By Imane Rachidi
The Hague, Aug 22 (efe-epa).- Around 600 million euros ($707m) worth of bicycles were stolen in the Netherlands last year with street gangs increasingly targeting high-end models and e-bikes in order to sell them abroad or strip them down for parts.
Why do the Dutch ride such old bicycles? It is a frequent question from visitors unaccustomed to seeing the rickety contraptions favored even by the country’s prime minister, Mark Rutte.
A possible answer is that they are less likely to be stolen. Penalties for bike theft are low, as are the chances of catching the culprit or recovering one of the estimated 1,500 bicycles that disappear off the streets every day in the Netherlands.
The older the bike, the less attractive it is for the gangs, who are becoming more and more organized in their shady activities, forcibly removing bikes chained up in the street and even robbing stores and private houses.
Jos Kuppens, from the Dutch investigation agency Bureau Beke, led a seminar on bike theft in the Netherlands this week.

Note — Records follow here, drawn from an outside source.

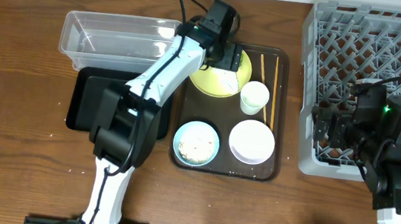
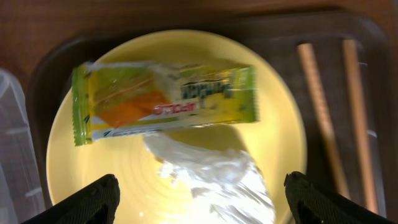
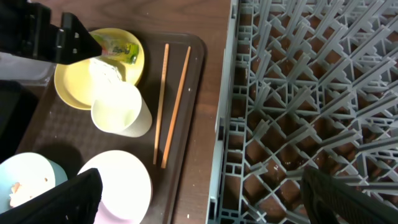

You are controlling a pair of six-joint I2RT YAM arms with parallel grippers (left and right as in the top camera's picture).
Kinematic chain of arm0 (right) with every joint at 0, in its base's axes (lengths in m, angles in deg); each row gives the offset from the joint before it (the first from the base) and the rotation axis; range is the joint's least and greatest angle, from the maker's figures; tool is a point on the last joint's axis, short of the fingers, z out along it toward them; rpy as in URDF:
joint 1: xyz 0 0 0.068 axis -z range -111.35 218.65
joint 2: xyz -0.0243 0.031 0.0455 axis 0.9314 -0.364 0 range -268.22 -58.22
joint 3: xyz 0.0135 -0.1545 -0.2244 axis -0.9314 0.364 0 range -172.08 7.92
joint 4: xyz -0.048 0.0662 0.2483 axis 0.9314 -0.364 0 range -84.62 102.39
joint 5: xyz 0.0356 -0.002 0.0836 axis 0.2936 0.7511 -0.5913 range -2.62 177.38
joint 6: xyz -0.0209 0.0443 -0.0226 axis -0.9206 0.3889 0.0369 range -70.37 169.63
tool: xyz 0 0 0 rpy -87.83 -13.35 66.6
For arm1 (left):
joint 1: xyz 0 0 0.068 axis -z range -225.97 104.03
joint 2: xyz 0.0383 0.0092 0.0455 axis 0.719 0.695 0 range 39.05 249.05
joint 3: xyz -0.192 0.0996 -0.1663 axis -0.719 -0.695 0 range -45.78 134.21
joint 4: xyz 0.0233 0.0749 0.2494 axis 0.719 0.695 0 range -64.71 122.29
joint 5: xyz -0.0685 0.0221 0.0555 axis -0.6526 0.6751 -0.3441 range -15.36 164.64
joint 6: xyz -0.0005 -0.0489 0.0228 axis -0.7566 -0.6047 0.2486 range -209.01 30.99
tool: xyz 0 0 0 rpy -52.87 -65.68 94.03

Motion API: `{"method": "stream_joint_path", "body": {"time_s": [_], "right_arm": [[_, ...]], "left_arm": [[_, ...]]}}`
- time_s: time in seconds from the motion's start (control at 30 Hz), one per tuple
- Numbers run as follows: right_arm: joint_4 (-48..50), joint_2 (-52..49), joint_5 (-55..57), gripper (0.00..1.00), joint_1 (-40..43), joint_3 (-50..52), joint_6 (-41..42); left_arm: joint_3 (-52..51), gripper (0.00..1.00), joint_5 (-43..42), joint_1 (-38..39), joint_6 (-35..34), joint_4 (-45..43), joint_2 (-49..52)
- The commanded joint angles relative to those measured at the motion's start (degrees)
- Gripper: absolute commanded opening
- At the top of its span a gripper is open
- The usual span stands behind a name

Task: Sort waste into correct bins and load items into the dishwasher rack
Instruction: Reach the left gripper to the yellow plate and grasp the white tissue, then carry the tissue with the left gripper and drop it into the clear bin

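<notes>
A green-and-orange snack wrapper (image 2: pixel 165 102) lies on the yellow plate (image 1: pixel 218 82) beside crumpled white material (image 2: pixel 211 174). My left gripper (image 2: pixel 202 183) is open and empty just above the plate (image 2: pixel 124 168), with the wrapper past its fingertips. On the brown tray are the chopsticks (image 1: pixel 267 85), the white cup (image 1: pixel 253 97), the white bowl (image 1: pixel 252 142) and the light blue bowl (image 1: pixel 196 143) holding rice crumbs. My right gripper (image 3: pixel 202 180) is open and empty over the left edge of the grey dishwasher rack (image 1: pixel 371 55).
The clear tub (image 1: pixel 111 39) stands at the back left, with the black tray (image 1: pixel 86 100) in front of it. The brown serving tray (image 1: pixel 279 120) lies between them and the rack. My left arm reaches across the black tray.
</notes>
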Motion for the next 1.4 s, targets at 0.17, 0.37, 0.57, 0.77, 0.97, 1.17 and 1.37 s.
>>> {"method": "stream_joint_path", "body": {"time_s": [0.17,0.37,0.57,0.77,0.97,1.17,1.37], "right_arm": [[-0.90,0.35,-0.46,0.98,-1.18,-1.29,-0.63],[-1.66,0.35,-0.44,0.96,-1.18,-1.29,-0.66],[-1.66,0.35,-0.44,0.96,-1.18,-1.29,-0.66],[-1.66,0.35,-0.44,0.95,-1.18,-1.29,-0.66],[-1.64,0.35,-0.46,0.96,-1.18,-1.29,-0.63],[-1.38,0.35,-0.46,0.96,-1.18,-1.29,-0.63],[-1.44,0.35,-0.48,0.95,-1.18,-1.29,-0.61]], "left_arm": [[0.81,0.80,3.72,2.93,-4.70,-0.24,3.89],[0.50,0.64,5.07,4.02,-4.72,-0.15,6.29],[0.50,0.12,5.05,4.02,-4.72,-0.02,6.36],[3.28,0.06,5.05,2.75,-4.66,4.31,2.21],[5.33,0.06,5.11,-2.82,-3.17,6.16,-9.57],[5.31,0.06,9.86,-10.49,-3.17,8.02,-15.21],[2.80,0.08,12.79,-16.79,-3.21,9.92,-12.33]]}}
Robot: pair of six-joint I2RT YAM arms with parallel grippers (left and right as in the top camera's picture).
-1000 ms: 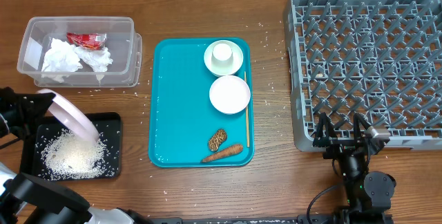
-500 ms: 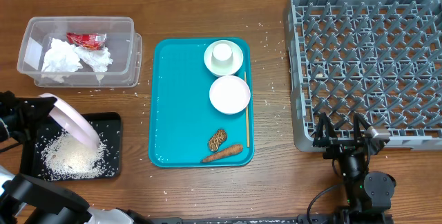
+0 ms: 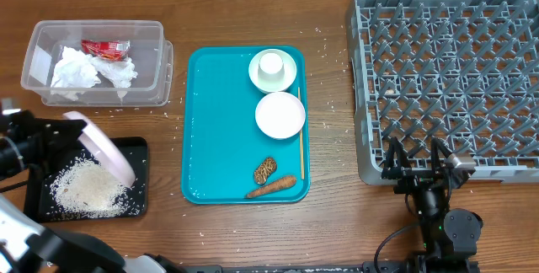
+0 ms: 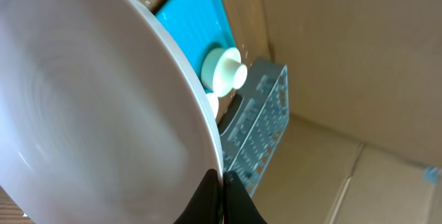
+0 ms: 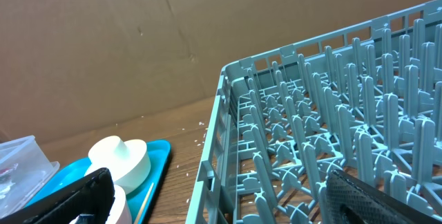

Authorities were observing “a surge in more organized gangs and individuals operating in quite a professional manner,” he said, adding: “the price of bikes is going up, and so they become more attractive to steal.”
Thefts on demand were also on the rise, Kuppens said.
“A vendor will tell a thief where to look because someone has just bought two bicycles.”
Electric bikes are a growing target for the gangs, but high-end road or city bicycles also disappear with frequency should the owner choose not to use one of the parking areas equipped with 24-hour surveillance.